Many programs have responded to the duty hour restrictions by decreasing patient caps.¹⁴ Our data suggest that decreasing patient census alone may not adequately mitigate the workload intensity of residents. There are other alternatives to prevent the increasing workload intensity that may have already been employed by some institutions. One such method is that programs can take into account patient complexity or acuity when allocating patients to teaching teams.¹⁴ Another method is to adjust the time spent on ancillary tasks such as obtaining outside hospital records, transporting patients, and scheduling follow-up appointments. Foregoing routine conferences such as morning reports or noon conferences would decrease work intensity, although obviously at the expense of resident education. Geographic rounding can encourage more efficient use of clinical time. One of the most difficult, but potentially impactful strategies would be to streamline EHRs to simplify and speed documentation, refocus regulations, and support and build based on the view of clinicians.¹⁵

The main limitations of this study include its retrospective design, single-center site, and focus on the internal medicine admissions to a VA hospital. Therefore, these findings may not be generalizable to other patient populations and training programs. Another potential limitation may be that changes in documentation practices have led to “upcoding” of patient comorbidy within the EHR. In addition, in this study, we looked only at the data available at the time of admission. To get a more complete picture of true workload intensity, understanding the day-to-day metrics of inpatient care would be crucial.

CONCLUSION

Our study demonstrates that components of resident workload (patient comorbidity and EHR data burden), specifically at the time of admission, have increased over time. These findings, combined with the duty hour regulations, suggest resident workload intensity at the time of admission has increased over time. This can have significant implications regarding graduate medical education, patient safety, and burnout. To optimize resident workload, innovation will be required in the areas of workflow, informatics, and curriculum.
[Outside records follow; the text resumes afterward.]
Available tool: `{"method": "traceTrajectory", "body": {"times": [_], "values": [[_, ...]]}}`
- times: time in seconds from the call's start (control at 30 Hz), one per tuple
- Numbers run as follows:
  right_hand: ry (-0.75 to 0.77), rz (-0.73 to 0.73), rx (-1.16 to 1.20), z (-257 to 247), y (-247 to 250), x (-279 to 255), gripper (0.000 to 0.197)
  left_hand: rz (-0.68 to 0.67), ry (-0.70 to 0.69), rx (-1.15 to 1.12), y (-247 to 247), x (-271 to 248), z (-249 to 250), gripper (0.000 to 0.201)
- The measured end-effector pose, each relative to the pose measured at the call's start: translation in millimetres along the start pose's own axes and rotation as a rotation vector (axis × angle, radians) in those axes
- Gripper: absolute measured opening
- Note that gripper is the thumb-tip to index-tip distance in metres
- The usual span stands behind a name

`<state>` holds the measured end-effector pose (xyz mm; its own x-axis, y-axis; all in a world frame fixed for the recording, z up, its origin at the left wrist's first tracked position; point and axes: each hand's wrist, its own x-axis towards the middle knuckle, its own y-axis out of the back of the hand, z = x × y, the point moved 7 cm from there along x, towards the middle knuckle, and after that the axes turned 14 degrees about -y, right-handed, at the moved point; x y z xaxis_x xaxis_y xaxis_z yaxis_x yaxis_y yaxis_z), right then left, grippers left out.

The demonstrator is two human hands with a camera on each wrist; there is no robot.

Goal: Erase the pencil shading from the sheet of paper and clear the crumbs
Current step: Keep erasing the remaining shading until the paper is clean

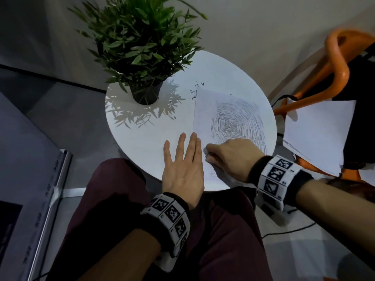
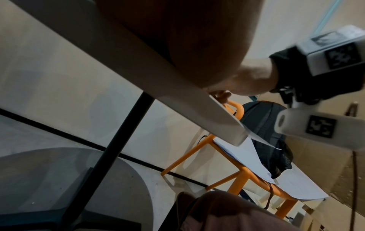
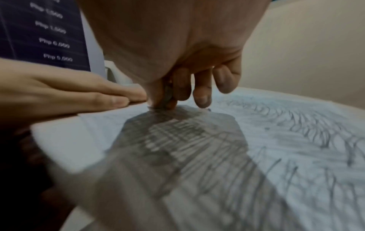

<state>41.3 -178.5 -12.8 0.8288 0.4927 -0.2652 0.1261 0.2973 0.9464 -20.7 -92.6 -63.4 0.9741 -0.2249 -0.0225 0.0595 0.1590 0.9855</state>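
A sheet of paper (image 1: 205, 110) lies on the right half of the round white table (image 1: 142, 142), covered with swirling pencil shading (image 1: 237, 124). My left hand (image 1: 183, 157) lies flat with straight fingers, pressing on the table and the sheet's left edge. My right hand (image 1: 215, 157) is curled at the sheet's near-left part. In the right wrist view its thumb and fingers pinch a small grey eraser (image 3: 168, 96) against the paper (image 3: 276, 132), beside the left hand (image 3: 79, 92). Dark crumbs (image 1: 195, 88) are scattered by the sheet's far-left corner.
A potted plant (image 1: 142, 47) stands at the table's far left. An orange chair (image 1: 334, 63) on the right holds loose white sheets (image 1: 318, 134) and a dark bag. My knees sit under the near table edge. A dark board leans at the left.
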Motion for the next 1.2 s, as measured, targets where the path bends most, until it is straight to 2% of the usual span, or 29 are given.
{"method": "traceTrajectory", "body": {"times": [0.1,0.23,0.4,0.5,0.6,0.67,0.77,0.9,1.0,1.07,1.2], "values": [[-0.077,0.053,-0.041,9.0,6.4,18.6,0.025,0.005,0.002,0.01,-0.6,2.4,-0.3,0.067],[-0.216,0.04,-0.019,21.7,14.2,41.9,0.024,0.006,-0.005,0.01,-0.9,2.5,0.7,0.067],[-0.098,-0.021,0.143,12.9,-1.5,17.4,0.025,0.045,-0.023,-0.006,-1.0,2.4,-0.1,0.066],[-0.194,0.006,0.162,22.8,-10.5,18.3,0.026,0.072,-0.029,0.004,-2.1,3.2,-1.2,0.065],[-0.236,0.027,0.332,27.4,-15.0,22.5,0.02,0.126,-0.048,0.026,-2.8,3.5,-5.2,0.06],[-0.233,0.051,0.474,30.7,-15.3,21.5,0.019,0.188,-0.107,0.025,-2.5,2.7,-4.8,0.059],[-0.263,0.069,0.571,36.8,-17.2,18.4,0.023,0.323,-0.297,-0.068,4.3,-3.4,10.3,0.06],[-0.308,0.058,0.63,37.6,-20.0,21.3,0.026,0.312,-0.431,-0.086,-2.7,-7.0,26.7,0.049],[-0.269,-0.012,0.607,38.6,-15.7,26.6,0.026,0.279,-0.452,-0.06,-6.3,-4.5,24.6,0.048],[-0.181,-0.039,0.581,35.6,-6.7,29.2,0.022,0.267,-0.483,-0.046,-2.8,-0.8,21.8,0.047],[0.017,-0.027,0.337,21.0,2.2,33.0,0.02,0.274,-0.578,-0.027,0.5,3.1,17.1,0.042]]}}
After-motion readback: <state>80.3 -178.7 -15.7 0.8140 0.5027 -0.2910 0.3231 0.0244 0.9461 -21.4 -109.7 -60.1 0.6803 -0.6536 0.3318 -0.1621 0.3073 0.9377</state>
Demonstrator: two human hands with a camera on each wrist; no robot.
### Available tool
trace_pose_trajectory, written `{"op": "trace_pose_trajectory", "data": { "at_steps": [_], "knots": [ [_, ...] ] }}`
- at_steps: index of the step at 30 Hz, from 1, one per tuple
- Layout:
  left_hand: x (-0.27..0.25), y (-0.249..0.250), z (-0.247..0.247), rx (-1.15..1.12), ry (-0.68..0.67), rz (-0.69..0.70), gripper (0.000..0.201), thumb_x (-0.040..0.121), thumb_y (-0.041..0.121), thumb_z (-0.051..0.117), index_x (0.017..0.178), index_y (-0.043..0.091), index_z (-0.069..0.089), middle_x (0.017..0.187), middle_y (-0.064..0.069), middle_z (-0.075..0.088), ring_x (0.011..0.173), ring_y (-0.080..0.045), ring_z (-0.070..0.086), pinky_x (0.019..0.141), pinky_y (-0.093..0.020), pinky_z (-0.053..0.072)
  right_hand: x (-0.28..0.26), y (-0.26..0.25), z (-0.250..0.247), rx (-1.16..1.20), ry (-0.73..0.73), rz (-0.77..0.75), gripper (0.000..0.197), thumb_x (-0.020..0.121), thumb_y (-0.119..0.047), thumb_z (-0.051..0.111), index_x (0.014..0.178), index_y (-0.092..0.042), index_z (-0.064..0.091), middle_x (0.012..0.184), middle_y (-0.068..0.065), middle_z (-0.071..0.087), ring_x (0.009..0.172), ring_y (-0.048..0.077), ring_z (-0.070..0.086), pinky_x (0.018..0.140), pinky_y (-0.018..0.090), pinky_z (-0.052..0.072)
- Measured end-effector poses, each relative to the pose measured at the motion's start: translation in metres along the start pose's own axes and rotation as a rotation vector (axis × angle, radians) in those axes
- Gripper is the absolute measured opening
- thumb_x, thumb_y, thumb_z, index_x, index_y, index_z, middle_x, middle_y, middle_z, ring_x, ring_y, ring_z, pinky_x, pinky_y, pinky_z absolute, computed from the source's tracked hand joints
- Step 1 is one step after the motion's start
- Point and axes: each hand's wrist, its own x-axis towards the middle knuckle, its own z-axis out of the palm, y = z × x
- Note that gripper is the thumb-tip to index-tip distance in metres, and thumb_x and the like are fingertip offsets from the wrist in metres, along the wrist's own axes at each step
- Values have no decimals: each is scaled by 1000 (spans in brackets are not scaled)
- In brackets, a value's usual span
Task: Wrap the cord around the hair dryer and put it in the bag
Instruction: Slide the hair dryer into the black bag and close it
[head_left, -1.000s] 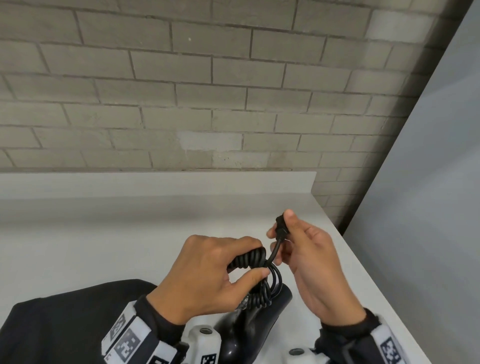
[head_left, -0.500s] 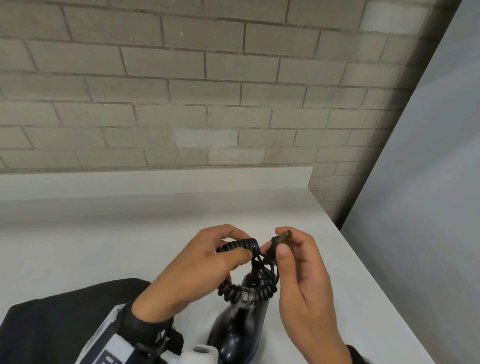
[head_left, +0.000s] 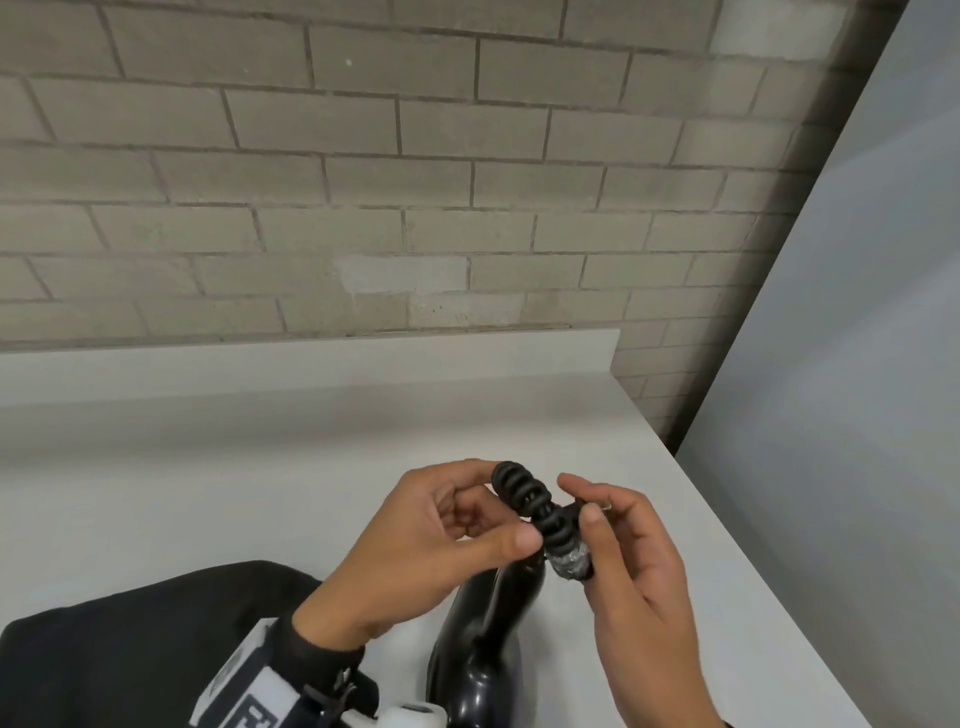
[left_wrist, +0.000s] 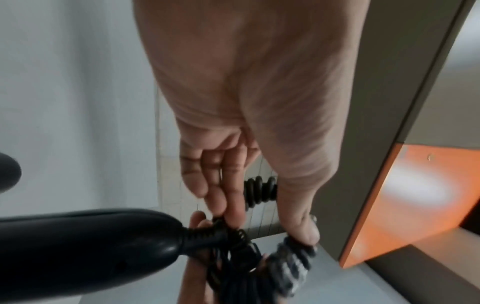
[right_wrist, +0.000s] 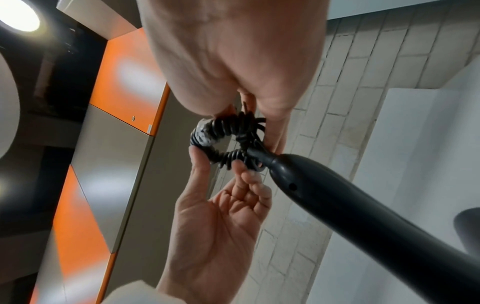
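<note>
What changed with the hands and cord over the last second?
The right hand brought the plug down beside the coiled cord. The left hand loosened to a fingertip pinch on the coil. The hair dryer and black bag stayed put.

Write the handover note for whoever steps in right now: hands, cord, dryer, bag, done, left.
Left hand: pinches the coiled cord at the handle end.
Right hand: pinches the plug end of the cord.
Hair dryer: handle up, between both hands, over the white counter.
Black bag: on the counter, beside the left wrist.
Done: cord bunched at the handle.
Left: secure the plug end, bag the dryer.
</note>
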Motion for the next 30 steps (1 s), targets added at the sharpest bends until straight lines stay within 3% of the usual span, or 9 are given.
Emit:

Future studies to assess the workload and intensity of the course of the entire patient hospitalization are needed.

 

Acknowledgments

The authors thank Paul E. Drawz, MD, MHS, MS (University of Minnesota) for contributions in designing and reviewing the study.

Ethical approval: The study was approved by the Institutional Review Board at the LSCVAMC. The contents do not represent the views of the U.S. Department of Veterans Affairs or the U.S. government. This material is the result of work supported with resources and the use of facilities of the LSCVAMC.

Disclosures

The authors declare that they have no conflicts of interest to disclose.